孤独なお嬢様は、孤独な王子様に拐われる。





「僕たちもすぐに戻りますので。恭子さんはどうぞ挨拶回りをしてきてください」


「ええ、そうするわ。…乃々、婚約者の優しさをしっかり感じなさいよ」



なんにも思っていないけれど、うなずく。

ほらそれだけで満足するんだから、お母さんも財前さんも。


心なんかこもってないのに、それでいいってなる。



「乃々?今日はずいぶんと顔色が悪いんじゃないか?すこし休もうか?」


「っ…、大丈夫…です。

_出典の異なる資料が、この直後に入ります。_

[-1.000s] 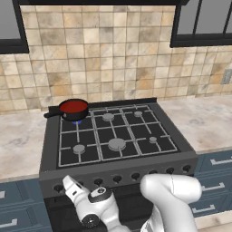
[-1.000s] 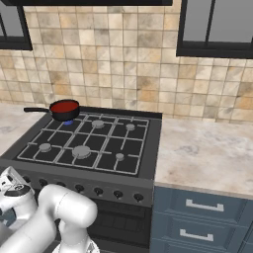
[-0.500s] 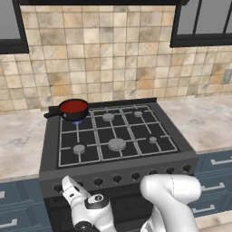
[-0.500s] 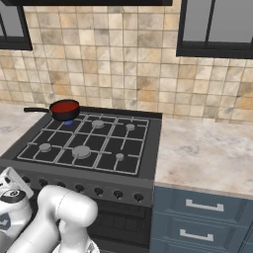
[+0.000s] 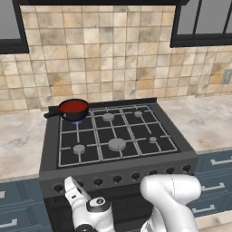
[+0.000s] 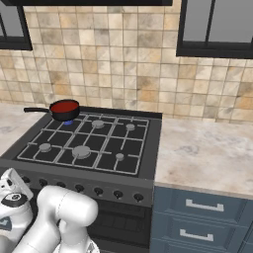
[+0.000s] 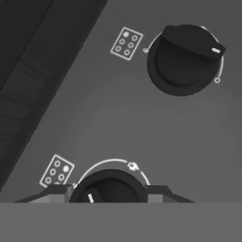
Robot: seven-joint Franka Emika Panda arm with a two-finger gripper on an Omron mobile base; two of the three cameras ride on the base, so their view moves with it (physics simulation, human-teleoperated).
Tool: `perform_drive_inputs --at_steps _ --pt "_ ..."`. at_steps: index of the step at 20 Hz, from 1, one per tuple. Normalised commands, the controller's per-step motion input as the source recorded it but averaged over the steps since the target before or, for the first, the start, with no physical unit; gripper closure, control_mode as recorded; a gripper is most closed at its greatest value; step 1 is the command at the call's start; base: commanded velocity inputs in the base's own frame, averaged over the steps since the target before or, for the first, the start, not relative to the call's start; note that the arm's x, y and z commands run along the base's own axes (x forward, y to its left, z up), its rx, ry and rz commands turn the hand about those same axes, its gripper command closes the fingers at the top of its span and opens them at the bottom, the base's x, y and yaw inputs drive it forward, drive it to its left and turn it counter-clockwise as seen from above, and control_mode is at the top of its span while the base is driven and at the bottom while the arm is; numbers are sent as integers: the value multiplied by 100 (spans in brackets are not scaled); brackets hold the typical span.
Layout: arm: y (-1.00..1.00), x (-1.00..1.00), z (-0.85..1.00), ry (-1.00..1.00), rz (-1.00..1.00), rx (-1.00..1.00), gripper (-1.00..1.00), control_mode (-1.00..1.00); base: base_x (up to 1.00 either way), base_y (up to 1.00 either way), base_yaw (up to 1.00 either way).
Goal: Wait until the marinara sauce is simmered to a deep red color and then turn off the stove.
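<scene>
Stove (image 5: pixel 113 140) is spreading out above and beyond my fingers (image 7: pixel 109 193), which are clamping its near knob (image 7: pixel 109 188) from both sides. Saucepan (image 5: pixel 72 110) is sitting far off on the back left burner, marinara sauce (image 5: pixel 73 106) showing deep red inside.

This is looking like a home kitchen: a black gas stove (image 5: pixel 115 136) with grid grates and a row of front knobs (image 6: pixel 98 190) is sitting between pale marbled countertops (image 6: pixel 207 153), with blue-grey cabinet drawers (image 6: pixel 200 222) running beneath them. A beige stone-tile backsplash (image 5: pixel 104 59) is covering the wall behind, dark-framed windows (image 6: pixel 217 27) are showing at the top, and a small black saucepan (image 5: pixel 72 110) holding red marinara sauce (image 5: pixel 73 106) is sitting on the rear left burner.
</scene>
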Motion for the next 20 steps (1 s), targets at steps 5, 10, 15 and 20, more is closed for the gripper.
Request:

お手洗いに、行ってきてもいいですか」


「ああ、いいよ。待ってるからね」



何かしらの理由をつけて触ってこようとする、見え見えの下心。

私は感じるたびに気持ちが悪くて仕方がない。


今もお手洗いと言って逃げ出すくらいには、私の心はボロボロだった。



「はっ…、はあ……!」



ホテルを出る。

車通りをなんとか避けて、それこそ街灯の少ない道ばかりを選んで走った。


ヒールの高い靴では走りにくかったから途中で脱いで、髪もほどいてまで。


まるで魔法が早く解けてと祈って、自ら庶民に戻ろうとするシンデレラ。